Datas comemorativas na sociedade simbólica.
Publicado em 24 de abril de 2014 por NERI P. CARNEIRO
Datas comemorativas na sociedade simbólica.
Vivemos numa sociedade simbólica. Quem me assegurou isso foi um amigo ao me questionar sobre um texto que havia escrito condenando o caráter apelativo e comercial em que se transformaram as datas comemorativas. Continuo afirmando que, no mundo capitalista, não importa o que imaginemos, sempre haverá um esperto que achará uma forma de ganhar dinheiro com uma novidade. Das maravilhas às tragédias, tudo é comercializável e potencialmente lucrativo. Para um espirito empreendedor a maior tragédia vira possibilidade de lucro. Exemplo típico é a indústria da guerra: não existe fenômeno mais trágico, terrivelmente arrasador e, ao mesmo tempo, lucrativo. Mas somente os pacifistas querem a paz. Os empresários querem a guerra, pois dá lucro.

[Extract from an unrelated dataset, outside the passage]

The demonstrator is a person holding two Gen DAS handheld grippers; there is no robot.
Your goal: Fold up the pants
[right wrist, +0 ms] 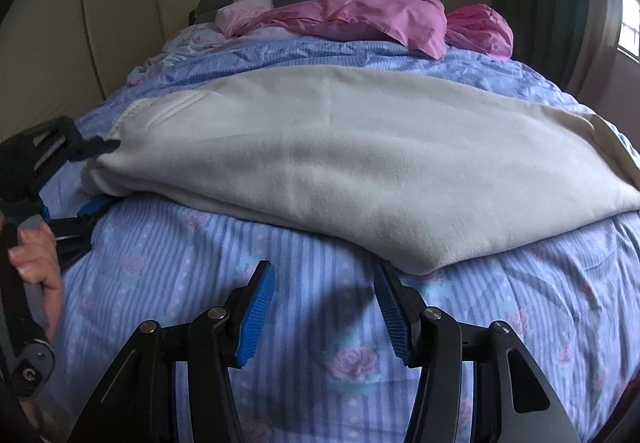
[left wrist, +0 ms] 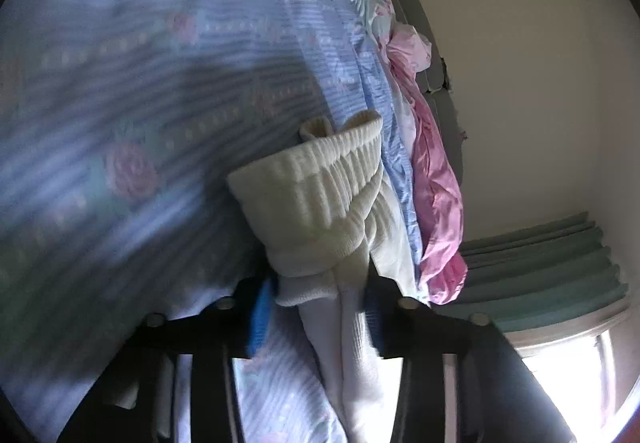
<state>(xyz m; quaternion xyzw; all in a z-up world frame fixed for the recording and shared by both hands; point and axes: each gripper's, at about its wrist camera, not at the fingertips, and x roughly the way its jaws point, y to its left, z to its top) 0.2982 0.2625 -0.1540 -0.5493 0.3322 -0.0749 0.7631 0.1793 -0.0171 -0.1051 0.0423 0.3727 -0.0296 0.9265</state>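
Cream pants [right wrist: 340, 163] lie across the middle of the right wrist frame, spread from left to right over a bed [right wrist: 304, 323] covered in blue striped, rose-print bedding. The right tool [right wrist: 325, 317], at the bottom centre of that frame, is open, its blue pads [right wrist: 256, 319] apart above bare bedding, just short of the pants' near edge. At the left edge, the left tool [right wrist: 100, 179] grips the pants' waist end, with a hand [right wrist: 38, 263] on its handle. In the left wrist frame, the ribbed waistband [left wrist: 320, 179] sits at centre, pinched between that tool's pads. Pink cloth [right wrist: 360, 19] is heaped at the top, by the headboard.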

Mas o fato é que meu amigo me chamou a atenção para o outro lado desse mundo que circula ao redor do capital: O caráter simbólico das realidades. Não que tivéssemos entrado numa discussão Saussuriana sobre significado, significante e outras categorias e conceitos da teoria da linguagem. Não. discutimos a dimensão antropológica dos símbolos. Ou a dimensão simbólica dos comportamentos humanos. Meu amigo mostrou-me que o ser humano se comunica e se humaniza em perspectiva simbólica, pois os símbolos são expressões culturais.

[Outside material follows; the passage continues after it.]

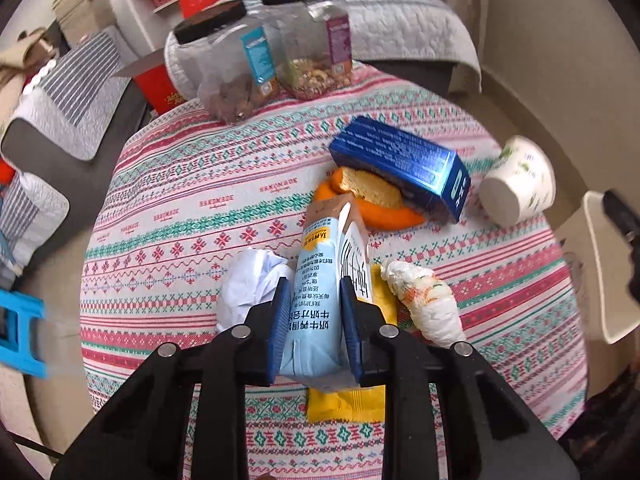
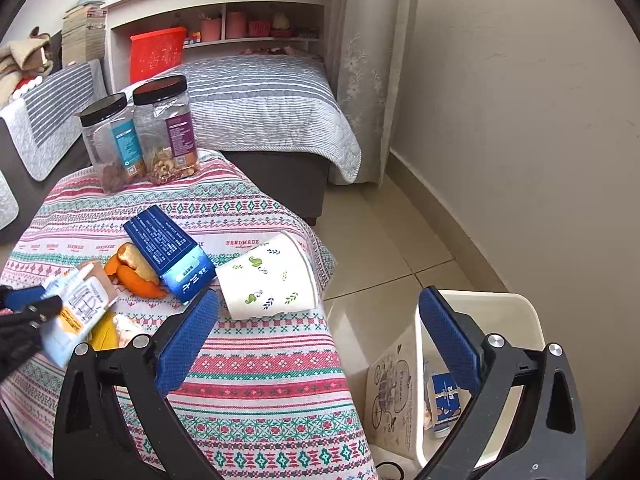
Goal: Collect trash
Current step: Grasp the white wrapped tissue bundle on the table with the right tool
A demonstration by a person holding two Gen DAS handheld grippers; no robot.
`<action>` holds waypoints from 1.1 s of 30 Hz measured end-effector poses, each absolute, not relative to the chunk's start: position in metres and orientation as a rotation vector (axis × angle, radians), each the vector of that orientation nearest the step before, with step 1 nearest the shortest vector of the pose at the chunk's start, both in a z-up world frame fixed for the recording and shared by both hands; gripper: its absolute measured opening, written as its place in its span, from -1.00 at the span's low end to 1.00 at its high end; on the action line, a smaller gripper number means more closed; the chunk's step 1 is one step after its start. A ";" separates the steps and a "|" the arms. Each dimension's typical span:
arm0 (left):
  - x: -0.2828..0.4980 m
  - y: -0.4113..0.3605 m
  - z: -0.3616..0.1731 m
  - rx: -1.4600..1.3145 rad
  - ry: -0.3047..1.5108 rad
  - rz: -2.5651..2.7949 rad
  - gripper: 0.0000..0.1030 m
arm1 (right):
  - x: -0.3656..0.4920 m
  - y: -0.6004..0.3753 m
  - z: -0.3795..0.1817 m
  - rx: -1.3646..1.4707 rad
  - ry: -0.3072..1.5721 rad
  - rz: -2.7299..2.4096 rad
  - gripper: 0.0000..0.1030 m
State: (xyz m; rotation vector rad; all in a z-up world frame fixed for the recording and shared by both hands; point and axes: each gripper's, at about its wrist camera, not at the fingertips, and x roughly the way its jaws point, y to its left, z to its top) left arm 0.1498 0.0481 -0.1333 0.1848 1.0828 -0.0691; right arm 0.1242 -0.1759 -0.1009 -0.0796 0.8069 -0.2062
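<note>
My left gripper (image 1: 315, 284) is shut on a light blue milk carton (image 1: 320, 248), its blue pads pressing both sides; the carton (image 2: 80, 300) also shows at the left edge of the right wrist view. Around it on the patterned tablecloth (image 1: 180, 208) lie crumpled white paper (image 1: 248, 284), a stained tissue wad (image 1: 424, 304), a yellow wrapper (image 1: 348, 404), orange peel (image 1: 380, 204), a blue box (image 1: 400, 160) and a tipped paper cup (image 1: 516, 184). My right gripper (image 2: 319, 293) is open and holds nothing, near the table's right edge beside the cup (image 2: 268, 280).
A white bin (image 2: 532, 308) stands on the floor right of the table with a small blue carton (image 2: 444, 400) inside. Two black-lidded snack jars (image 2: 168, 136) stand at the table's far side. A sofa with a quilt (image 2: 260, 100) lies behind, a wall to the right.
</note>
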 end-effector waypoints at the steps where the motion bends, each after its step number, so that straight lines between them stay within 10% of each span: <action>1: 0.148 0.054 -0.128 0.144 1.084 -0.079 -0.51 | 0.124 -0.175 -0.101 -0.081 0.809 -0.202 0.87; 25: 0.113 0.110 -0.072 -0.181 0.982 -0.070 -0.51 | 0.154 -0.087 -0.173 -0.127 1.038 0.108 0.84; 33: 0.114 0.113 -0.073 -0.183 0.975 -0.056 -0.51 | 0.160 -0.054 -0.199 -0.130 1.112 0.209 0.24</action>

Veja só: Nosso falar é simbólico. Com um colega, na rua, conversamos sobre nossa casa, por exemplo. O que ocorre? Não estamos na casa. Nem a estamos vendo, mas a representamos mentalmente. O que temos, portanto não é aquele amontoado de madeira, tijolo e cimento, mas aquilo que esse monturo representa para nós. O tijolo, em si mesmo é apenas um punhado de barro requentado, mas ganha importância no conjunto porque passará a fazer parte de algo maior que é o ambiente em que vivemos, no qual convivemos com os familiares e amigos. Então a casa não é só casa, mas ambiente de relação. A construção representa o ambiente. Por isso quando estamos longe de casa e sentimos saudades, não é a casa o objeto da nostalgia, mas o que ela significa: os bons momentos que ali vividos.
Isso que dizemos sobre a casa vale para outras realidades. E também a respeito das datas comemorativas. Páscoa, por exemplo. Não é a data o que importa, mas o que ela representa: Um elemento central na fé cristã. Esta, por sua vez, é uma fé essencialmente simbólica. O que está envolvido na simbologia pascal? Vários elementos: a cruz, o fogo, o sangue, o caminhar (procissão), orações... coelhinho e chocolate.

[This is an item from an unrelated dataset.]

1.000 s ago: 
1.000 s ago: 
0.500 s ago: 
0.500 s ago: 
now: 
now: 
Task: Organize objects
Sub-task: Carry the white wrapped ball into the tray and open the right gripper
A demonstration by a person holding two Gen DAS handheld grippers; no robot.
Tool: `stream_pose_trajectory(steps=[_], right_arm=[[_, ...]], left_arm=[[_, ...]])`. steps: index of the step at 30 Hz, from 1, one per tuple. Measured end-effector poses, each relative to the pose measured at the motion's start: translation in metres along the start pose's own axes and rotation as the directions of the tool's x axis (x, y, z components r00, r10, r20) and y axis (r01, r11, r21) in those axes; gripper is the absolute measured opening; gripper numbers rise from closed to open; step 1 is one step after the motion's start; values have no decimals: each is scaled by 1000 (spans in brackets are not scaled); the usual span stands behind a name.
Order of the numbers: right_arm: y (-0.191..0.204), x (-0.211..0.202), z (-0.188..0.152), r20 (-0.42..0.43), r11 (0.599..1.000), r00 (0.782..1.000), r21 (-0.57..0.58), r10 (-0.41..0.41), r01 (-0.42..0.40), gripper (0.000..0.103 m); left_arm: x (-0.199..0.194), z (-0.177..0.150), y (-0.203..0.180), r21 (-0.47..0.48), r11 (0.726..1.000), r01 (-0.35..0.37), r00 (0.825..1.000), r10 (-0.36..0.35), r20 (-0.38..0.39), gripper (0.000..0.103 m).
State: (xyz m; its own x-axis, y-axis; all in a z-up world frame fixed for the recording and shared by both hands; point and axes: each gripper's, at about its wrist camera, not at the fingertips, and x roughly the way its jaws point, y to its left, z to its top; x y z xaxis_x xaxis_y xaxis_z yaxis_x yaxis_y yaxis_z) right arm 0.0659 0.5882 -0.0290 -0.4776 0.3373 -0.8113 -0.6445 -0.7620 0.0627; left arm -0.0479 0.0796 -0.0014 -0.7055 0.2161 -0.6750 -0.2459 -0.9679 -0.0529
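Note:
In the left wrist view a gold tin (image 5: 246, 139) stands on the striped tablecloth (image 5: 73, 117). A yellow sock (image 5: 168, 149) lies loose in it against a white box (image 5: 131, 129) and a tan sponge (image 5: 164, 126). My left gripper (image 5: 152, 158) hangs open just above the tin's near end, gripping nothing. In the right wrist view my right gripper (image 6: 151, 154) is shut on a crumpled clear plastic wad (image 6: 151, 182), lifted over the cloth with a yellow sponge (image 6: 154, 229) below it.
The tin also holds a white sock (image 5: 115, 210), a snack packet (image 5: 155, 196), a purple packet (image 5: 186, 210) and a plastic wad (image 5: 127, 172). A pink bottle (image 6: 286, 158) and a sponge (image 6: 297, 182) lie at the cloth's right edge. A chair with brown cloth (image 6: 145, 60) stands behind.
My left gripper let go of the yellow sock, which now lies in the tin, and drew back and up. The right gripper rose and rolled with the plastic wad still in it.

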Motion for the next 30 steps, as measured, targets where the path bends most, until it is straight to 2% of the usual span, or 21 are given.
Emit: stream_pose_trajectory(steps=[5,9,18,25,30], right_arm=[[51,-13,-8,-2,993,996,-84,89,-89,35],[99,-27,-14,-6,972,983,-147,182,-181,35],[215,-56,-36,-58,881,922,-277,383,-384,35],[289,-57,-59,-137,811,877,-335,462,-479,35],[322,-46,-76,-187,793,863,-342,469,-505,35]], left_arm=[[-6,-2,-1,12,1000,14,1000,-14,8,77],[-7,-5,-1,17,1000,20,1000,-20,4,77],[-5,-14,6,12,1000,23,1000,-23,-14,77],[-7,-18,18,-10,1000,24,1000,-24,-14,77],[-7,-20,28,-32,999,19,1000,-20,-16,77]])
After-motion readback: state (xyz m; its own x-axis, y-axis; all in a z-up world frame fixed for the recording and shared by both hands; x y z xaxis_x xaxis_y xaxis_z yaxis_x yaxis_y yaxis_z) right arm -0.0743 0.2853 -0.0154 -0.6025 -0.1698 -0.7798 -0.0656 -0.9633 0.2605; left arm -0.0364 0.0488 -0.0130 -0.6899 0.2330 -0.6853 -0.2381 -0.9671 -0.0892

Na realidade o coelhinho da Páscoa não tem nada a ver com a simbologia cristã, da páscoa. Foi uma incorporação mercantil. Mas se observarmos o significado do coelho veremos que podemos também aí fazer uma apropriação simbólica. Coelho é um animal extremamente fértil prolifera-se rapidamente. Essa é uma das mensagens da fé cristã. Proliferar, ampliar o número dos que professam a fé cristã.
E o chocolate? Nada a ver com páscoa. Aliás, no tempo de Jesus o cacau era usado apenas pelos indígenas da América. Era desconhecido pelos judeus e romanos, povos envolvidos na páscoa cristã. Mas, o chocolate também pode ser incorporado à simbologia pascal. Dizem as pesquisas que ele potencializa uma substância no cérebro, aumentando a sensação de felicidade. E a esperança do cristianismo é o gozo pleno da felicidade pela.
E assim os comentários sobre os símbolos poderiam prosseguir indefinidamente. E sempre chegaríamos à mesma conclusão: todas as realidades humanas nada mais são do que representações; são, portanto, simbólicas. Símbolos que podem nos ser familiares ou completamente estranhos; aqueles que tem para nós um significado e outros completamente absurdos e incompreensíveis... mas símbolos!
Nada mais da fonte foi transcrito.